Diário da Região

05/05/2002 - 01h06min

Novo Horizonte

China investe US$ 1 milhão na região

Novo Horizonte

Rubens Cardia Cláudia Yu Watanabe, secretária de Planejamento da prefeitura
Cláudia Yu Watanabe, secretária de Planejamento da prefeitura
Depois de dois anos de negociações, o Ministério da Indústria e Comércio Exterior da China autorizou investimentos iniciais de US$ 1 milhão na instalação da empresa chinesa Hubei Maiya em Novo Horizonte, a 90 quilômetros de Rio Preto. De acordo com a secretária de Planejamento e Chefe de Gabinete da prefeitura, Cláudia Yu Watanabe, a Maiya vai gerar cerca de 50 empregos diretos e outros 25 indiretos na fabricação de cobertores de fibra sintética - pelúcia -, da marca Xiantao, palavra chinesa que significa “pêssego”, e que pretende associar ao produto a idéia da maciez da fruta. A secretária adianta ainda que a indústria fabricará inicialmente 300 mil cobertores. O mercado americano ainda não dispõe da oferta desse tipo de cobertor. Os chineses pretendem conquistar o mercado da região Sul do País. Aprovado o plano chinês de viabilidade econômica, o próximo passo será a constituição de uma joint-venture que receberá o nome de Maiya do Brasil. Joint-venture é uma associação de empresas, privadas ou públicas, para execução de um projeto específico. A construção da unidade brasileira vai se iniciar no segundo semestre deste ano.
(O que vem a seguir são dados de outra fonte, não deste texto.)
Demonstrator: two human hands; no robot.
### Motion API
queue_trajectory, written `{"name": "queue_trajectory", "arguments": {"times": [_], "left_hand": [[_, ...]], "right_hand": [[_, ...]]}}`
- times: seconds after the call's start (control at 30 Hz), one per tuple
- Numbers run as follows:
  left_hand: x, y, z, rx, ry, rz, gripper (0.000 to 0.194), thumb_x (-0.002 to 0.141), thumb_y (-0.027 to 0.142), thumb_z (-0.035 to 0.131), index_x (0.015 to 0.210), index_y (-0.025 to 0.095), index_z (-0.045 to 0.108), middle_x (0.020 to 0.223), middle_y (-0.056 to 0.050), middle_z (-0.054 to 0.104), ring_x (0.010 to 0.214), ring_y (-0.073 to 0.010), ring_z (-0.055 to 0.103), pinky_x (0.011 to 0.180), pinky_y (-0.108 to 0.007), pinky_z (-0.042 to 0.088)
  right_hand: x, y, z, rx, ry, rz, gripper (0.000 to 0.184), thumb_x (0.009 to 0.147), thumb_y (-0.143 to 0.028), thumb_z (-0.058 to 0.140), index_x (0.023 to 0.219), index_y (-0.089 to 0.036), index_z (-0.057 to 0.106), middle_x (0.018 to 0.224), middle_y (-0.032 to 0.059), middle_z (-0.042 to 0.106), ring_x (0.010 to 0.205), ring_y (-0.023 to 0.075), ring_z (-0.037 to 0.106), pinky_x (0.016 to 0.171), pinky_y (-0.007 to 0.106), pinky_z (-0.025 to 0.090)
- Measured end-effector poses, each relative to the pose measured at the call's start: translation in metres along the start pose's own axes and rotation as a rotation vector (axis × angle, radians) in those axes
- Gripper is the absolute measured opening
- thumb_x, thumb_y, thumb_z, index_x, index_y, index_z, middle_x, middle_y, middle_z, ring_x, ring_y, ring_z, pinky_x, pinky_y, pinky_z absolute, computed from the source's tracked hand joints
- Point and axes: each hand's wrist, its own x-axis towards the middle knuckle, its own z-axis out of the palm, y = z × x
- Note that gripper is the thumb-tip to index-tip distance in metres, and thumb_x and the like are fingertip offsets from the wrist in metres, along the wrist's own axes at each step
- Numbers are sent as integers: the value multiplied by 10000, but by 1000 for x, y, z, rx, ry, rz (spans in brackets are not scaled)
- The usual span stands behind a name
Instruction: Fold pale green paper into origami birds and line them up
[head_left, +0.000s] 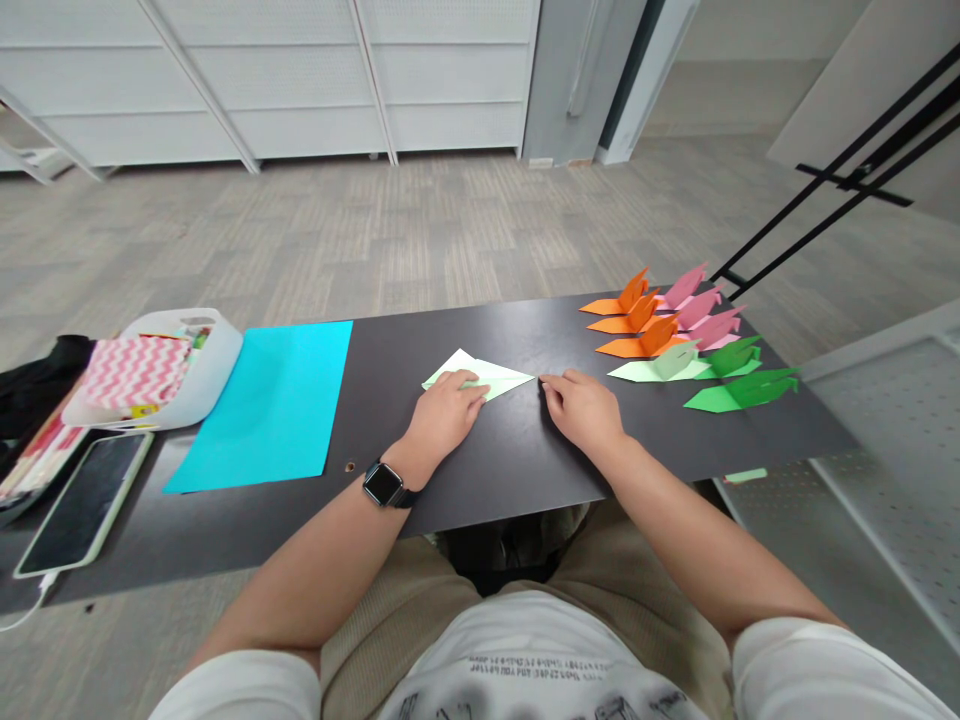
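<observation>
A pale green folded paper (491, 377), kite-like with a long point to the right, lies on the dark table in front of me. My left hand (448, 412) holds its left part, thumb and fingers together on the paper and hiding some of it. At the narrow right tip is my right hand (581, 405), its fingers curled and the thumb and index finger closed at the point. To the right stand folded paper birds: several orange ones (628, 325), pink ones (709, 320), green ones (739, 390) and a pale green one (660, 365).
Blue paper sheets (277, 400) lie on the table (480, 480) to the left. Beyond them are a white plastic basket (217, 350) with a pink zigzag-patterned packet (139, 372), and a phone (86, 505) on a cable. A black metal frame (817, 175) stands beyond the table's right end.
</observation>
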Motion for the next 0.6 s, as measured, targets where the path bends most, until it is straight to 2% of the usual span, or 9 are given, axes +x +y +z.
{"name": "queue_trajectory", "arguments": {"times": [0.13,0.33,0.47,0.6], "left_hand": [[1,-1,1,-4,-1,0,271,1030,266,605,1218,286,800,1329,-59,701,1205,-264,635,1045,-411,578],[1,0,0,-19,0,-11,264,1027,269,617,1214,275,804,1333,-58,710,1216,-264,642,1085,-427,563],[1,0,1,-13,14,-6,266,1027,275,614,1213,285,805,1330,-57,710,1198,-260,646,1067,-423,573],[0,-2,4,-3,27,5,266,1027,275,611,1206,272,808,1320,-61,712,1196,-266,641,1052,-422,577]], "right_hand": [[-3,3,-1,45,65,-48,387,1081,-357,458,1264,-262,786,1000,92,727,961,253,654,794,351,464],[-4,0,7,76,26,-216,351,1063,-331,522,1292,-266,779,1066,100,701,940,242,611,841,367,449],[-3,0,10,51,29,-220,350,1057,-335,535,1304,-271,775,1085,110,685,948,255,585,839,385,435],[-1,0,12,31,62,-158,346,1059,-324,517,1259,-276,795,1076,111,678,949,264,569,846,396,433]]}}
“Foi a primeira empresa autorizada pelo governo chinês a atuar no exterior depois que a China entrou na Organização Mundial do Comércio. É uma grande vitória”, afirma Cláudia Watanabe. O lançamento do projeto terá a presença do vice-governador da província de Hubei, Daokun Deng, que chefiará a missão chinesa em visita de sete dias ao Brasil. “A visita deve acontecer em junho ou julho. Por questão cultural, o presidente do Grupo Hubei, Ye Jin Tang, vem ao País quando a empresa estiver operando”, explica. Com a empresa constituída, começa o processo de importação das máquinas para a montagem da linha de produção. Cláudia afirma que, apesar de as máquinas e matéria-prima serem importados da China, o acordo celebrado para a instalação da empresa garante a transferência de tecnologia, treinamento de pessoal, mão-de-obra local e investimento direto. O terreno de 50 de mil metros quadrados foi adquirido pela prefeitura por R$ 80 mil. “Serão construídos um galpão e cinco casas para os técnicos chineses, que virão ao Brasil implantar a empresa”, afirma Claudia.

A intenção dos dirigentes é fazer com que a unidade seja uma plataforma para negócios com o Mercosul e América Latina. “A política de expansão dos dirigentes chineses é muito agressiva. Eles pretendem atingir esses mercados em três anos. Os investimentos chineses são planejados para um período de 20 anos e o valor do investimento pode ser dez vezes maior que o inicial”, explica Cláudia. A Hubei Maiya é uma empresa estatal, localizada na cidade de Xiantao na província de Hubei. O ramo têxtil é uma das suas divisões. Com dois mil funcionários, exporta tecidos para a fabricação de ternos italianos e possui ainda uma linha de medicamentos. “A intenção dos chineses é atingir também o mercado dos Estados Unidos por meio da plataforma em Novo Horizonte”, afirma Cláudia.

Cidade Irmãs - Novo Horizonte e Xiantao são, a partir de agora, cidades irmãs. A declaração vai permitir o intercâmbio entre os dois municípios, como ações de integração nas áreas social, econômica e cultural.

País já é nosso segundo parceiro na Ásia - A China é tradicionalmente nosso segundo maior parceiro comercial na Ásia, depois do Japão. O Brasil, por sua vez, é o maior parceiro da China na América. O intercâmbio tem apresentado crescimento vigoroso, mas no plano econômico-comercial, o relacionamento acha-se muito aquém de seu potencial, de acordo com o Ministério das Relações Exteriores do Brasil. No segundo semestre de 2001, a China superou o Japão como principal destino das exportações brasileiras na Ásia nos meses de julho, agosto e setembro (US$ 209.990, US$ 271.190 e US$ 205.579, contra, respectivamente, US$ 177.551, US$ 174.192 e US$ 142.103 do Japão naqueles meses). “Os negócios com a China superaram os realizados com a Inglaterra, França e Itália no ano passado.